> [EXERCISE BRIEF]:
The entries that follow need to be returned without any alteration.

Extracted data entries:
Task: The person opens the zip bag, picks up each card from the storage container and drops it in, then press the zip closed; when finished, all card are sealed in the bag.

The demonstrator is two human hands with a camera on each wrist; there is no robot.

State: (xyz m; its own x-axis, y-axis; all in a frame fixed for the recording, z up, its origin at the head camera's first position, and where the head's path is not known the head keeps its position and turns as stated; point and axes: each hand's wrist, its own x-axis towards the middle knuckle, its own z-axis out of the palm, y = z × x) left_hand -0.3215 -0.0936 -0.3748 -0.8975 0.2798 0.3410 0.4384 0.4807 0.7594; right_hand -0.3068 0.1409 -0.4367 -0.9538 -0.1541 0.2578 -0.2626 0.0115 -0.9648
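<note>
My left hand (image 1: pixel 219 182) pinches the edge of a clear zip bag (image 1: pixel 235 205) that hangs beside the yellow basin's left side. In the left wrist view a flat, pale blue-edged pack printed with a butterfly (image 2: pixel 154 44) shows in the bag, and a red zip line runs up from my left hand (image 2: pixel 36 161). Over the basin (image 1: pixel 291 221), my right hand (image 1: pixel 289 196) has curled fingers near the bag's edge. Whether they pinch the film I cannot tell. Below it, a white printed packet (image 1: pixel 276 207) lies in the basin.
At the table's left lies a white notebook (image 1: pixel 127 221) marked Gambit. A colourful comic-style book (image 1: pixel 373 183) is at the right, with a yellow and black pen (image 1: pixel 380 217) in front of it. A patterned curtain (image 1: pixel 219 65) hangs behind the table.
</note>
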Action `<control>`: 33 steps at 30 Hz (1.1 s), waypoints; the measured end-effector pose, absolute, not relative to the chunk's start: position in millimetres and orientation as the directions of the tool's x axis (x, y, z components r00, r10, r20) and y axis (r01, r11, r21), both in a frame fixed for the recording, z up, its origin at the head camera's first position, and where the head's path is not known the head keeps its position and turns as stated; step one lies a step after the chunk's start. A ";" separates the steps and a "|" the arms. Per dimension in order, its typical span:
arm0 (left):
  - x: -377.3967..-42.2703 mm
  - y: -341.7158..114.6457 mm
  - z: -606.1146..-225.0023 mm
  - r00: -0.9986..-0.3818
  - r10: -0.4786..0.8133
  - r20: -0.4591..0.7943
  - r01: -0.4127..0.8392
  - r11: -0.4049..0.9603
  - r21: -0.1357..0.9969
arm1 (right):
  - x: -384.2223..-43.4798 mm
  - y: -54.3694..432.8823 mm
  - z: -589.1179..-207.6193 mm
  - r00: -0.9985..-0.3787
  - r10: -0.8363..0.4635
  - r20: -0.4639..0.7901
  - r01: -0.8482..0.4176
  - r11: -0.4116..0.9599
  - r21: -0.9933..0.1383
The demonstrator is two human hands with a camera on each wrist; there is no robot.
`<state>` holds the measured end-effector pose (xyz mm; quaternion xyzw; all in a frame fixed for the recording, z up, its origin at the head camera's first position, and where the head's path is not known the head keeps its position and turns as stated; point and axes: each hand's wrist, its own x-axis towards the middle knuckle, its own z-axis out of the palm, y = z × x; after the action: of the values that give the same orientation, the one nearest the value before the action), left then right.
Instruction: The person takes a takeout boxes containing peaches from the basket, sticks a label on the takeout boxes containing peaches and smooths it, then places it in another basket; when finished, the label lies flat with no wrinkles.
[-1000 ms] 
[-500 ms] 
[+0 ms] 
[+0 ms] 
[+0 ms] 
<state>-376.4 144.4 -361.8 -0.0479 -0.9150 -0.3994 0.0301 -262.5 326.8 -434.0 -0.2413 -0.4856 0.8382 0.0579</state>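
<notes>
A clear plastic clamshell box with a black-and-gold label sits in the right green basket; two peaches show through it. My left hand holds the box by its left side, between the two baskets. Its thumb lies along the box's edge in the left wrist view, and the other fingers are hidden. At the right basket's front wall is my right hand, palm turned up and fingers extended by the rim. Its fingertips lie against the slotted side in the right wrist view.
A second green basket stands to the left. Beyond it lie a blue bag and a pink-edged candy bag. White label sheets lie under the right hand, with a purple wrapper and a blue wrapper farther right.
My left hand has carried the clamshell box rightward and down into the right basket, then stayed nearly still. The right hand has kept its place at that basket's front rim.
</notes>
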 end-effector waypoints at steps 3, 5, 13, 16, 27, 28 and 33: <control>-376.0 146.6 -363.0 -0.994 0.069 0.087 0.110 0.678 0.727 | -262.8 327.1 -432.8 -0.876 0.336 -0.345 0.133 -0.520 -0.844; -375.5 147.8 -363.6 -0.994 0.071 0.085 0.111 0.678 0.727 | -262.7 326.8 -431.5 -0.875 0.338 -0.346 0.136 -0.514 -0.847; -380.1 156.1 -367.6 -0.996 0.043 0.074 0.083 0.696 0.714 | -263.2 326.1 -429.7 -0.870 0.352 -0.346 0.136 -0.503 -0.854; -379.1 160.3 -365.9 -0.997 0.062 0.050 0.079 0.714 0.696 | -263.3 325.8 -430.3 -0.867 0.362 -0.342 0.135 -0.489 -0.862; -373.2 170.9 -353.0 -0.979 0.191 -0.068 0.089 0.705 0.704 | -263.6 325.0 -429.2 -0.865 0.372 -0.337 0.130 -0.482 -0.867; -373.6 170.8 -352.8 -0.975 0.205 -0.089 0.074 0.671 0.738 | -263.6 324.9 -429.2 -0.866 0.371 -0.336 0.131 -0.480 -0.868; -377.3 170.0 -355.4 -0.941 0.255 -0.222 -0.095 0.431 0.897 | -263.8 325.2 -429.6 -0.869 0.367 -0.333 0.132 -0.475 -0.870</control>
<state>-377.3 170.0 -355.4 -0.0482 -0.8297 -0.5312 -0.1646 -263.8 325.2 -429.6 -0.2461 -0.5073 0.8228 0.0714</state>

> [RESULT BELOW]:
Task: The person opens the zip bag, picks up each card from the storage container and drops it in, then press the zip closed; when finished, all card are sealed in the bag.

The demonstrator is two human hands with a camera on each wrist; there is no robot.

State: (xyz m; its own x-axis, y-axis; all in a frame fixed for the recording, z up, its origin at the head camera's first position, and where the head's path is not known the head keeps its position and turns as stated; point and axes: each hand's wrist, its own x-axis towards the middle knuckle, its own z-axis out of the palm, y = z × x) left_hand -0.3215 -0.0936 -0.3748 -0.8975 0.2798 0.3410 0.4384 0.4807 0.7594; right_hand -0.3068 0.1409 -0.4367 -0.9538 -0.1541 0.2578 -0.2626 0.0115 -0.9648
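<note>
My left hand (image 1: pixel 219 182) pinches the edge of a clear zip bag (image 1: pixel 235 205) that hangs beside the yellow basin's left side. In the left wrist view a flat, pale blue-edged pack printed with a butterfly (image 2: pixel 154 44) shows in the bag, and a red zip line runs up from my left hand (image 2: pixel 36 161). Over the basin (image 1: pixel 291 221), my right hand (image 1: pixel 289 196) has curled fingers near the bag's edge. Whether they pinch the film I cannot tell. Below it, a white printed packet (image 1: pixel 276 207) lies in the basin.
At the table's left lies a white notebook (image 1: pixel 127 221) marked Gambit. A colourful comic-style book (image 1: pixel 373 183) is at the right, with a yellow and black pen (image 1: pixel 380 217) in front of it. A patterned curtain (image 1: pixel 219 65) hangs behind the table.
</note>
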Action `<control>`: 33 steps at 30 Hz (1.1 s), waypoints; the measured end-effector pose, absolute, not relative to the chunk's start: position in millimetres and orientation as the directions of the tool's x axis (x, y, z components r00, r10, r20) and y axis (r01, r11, r21), both in a frame fixed for the recording, z up, its origin at the head camera's first position, and where the head's path is not known the head keeps its position and turns as stated; step one lies a step after the chunk's start. A ";" separates the steps and a "|" the arms. Per dimension in order, its typical span:
arm0 (left):
  - x: -377.3967..-42.2703 mm
  - y: -341.7158..114.6457 mm
  - z: -606.1146..-225.0023 mm
  - r00: -0.9986..-0.3818
  - r10: -0.4786..0.8133
  - r20: -0.4591..0.7943
  - r01: -0.4127..0.8392
  - r11: -0.4049..0.9603
  - r21: -0.1357..0.9969
arm1 (right):
  - x: -384.2223..-43.4798 mm
  - y: -54.3694..432.8823 mm
  - z: -589.1179..-207.6193 mm
  - r00: -0.9985..-0.3787
  - r10: -0.8363..0.4635
  - r20: -0.4639..0.7901
  - r01: -0.8482..0.4176
  - r11: -0.4116..0.9599
  - r21: -0.9933..0.1383
The demonstrator is two human hands with a camera on each wrist; there is no robot.
`<state>` holds the measured end-effector pose (xyz mm; quaternion xyzw; all in a frame fixed for the recording, z up, its origin at the head camera's first position, and where the head's path is not known the head keeps its position and turns as stated; point and axes: each hand's wrist, its own x-axis towards the middle knuckle, its own z-axis out of the palm, y = z × x; after the action: of the values that give the same orientation, the one nearest the value before the action), left then right.
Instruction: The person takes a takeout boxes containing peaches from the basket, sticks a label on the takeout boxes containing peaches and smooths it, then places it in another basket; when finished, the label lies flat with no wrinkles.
[-1000 ms] 
[-500 ms] 
[+0 ms] 
[+0 ms] 
[+0 ms] 
<state>-376.4 144.4 -361.8 -0.0479 -0.9150 -0.3994 0.0301 -262.5 326.8 -434.0 -0.2413 -0.4856 0.8382 0.0579</state>
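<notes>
A clear plastic clamshell box with a black-and-gold label sits in the right green basket; two peaches show through it. My left hand holds the box by its left side, between the two baskets. Its thumb lies along the box's edge in the left wrist view, and the other fingers are hidden. At the right basket's front wall is my right hand, palm turned up and fingers extended by the rim. Its fingertips lie against the slotted side in the right wrist view.
A second green basket stands to the left. Beyond it lie a blue bag and a pink-edged candy bag. White label sheets lie under the right hand, with a purple wrapper and a blue wrapper farther right.
My left hand has carried the clamshell box rightward and down into the right basket, then stayed nearly still. The right hand has kept its place at that basket's front rim.
</notes>
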 end-effector waypoints at steps 3, 5, 13, 16, 27, 28 and 33: <control>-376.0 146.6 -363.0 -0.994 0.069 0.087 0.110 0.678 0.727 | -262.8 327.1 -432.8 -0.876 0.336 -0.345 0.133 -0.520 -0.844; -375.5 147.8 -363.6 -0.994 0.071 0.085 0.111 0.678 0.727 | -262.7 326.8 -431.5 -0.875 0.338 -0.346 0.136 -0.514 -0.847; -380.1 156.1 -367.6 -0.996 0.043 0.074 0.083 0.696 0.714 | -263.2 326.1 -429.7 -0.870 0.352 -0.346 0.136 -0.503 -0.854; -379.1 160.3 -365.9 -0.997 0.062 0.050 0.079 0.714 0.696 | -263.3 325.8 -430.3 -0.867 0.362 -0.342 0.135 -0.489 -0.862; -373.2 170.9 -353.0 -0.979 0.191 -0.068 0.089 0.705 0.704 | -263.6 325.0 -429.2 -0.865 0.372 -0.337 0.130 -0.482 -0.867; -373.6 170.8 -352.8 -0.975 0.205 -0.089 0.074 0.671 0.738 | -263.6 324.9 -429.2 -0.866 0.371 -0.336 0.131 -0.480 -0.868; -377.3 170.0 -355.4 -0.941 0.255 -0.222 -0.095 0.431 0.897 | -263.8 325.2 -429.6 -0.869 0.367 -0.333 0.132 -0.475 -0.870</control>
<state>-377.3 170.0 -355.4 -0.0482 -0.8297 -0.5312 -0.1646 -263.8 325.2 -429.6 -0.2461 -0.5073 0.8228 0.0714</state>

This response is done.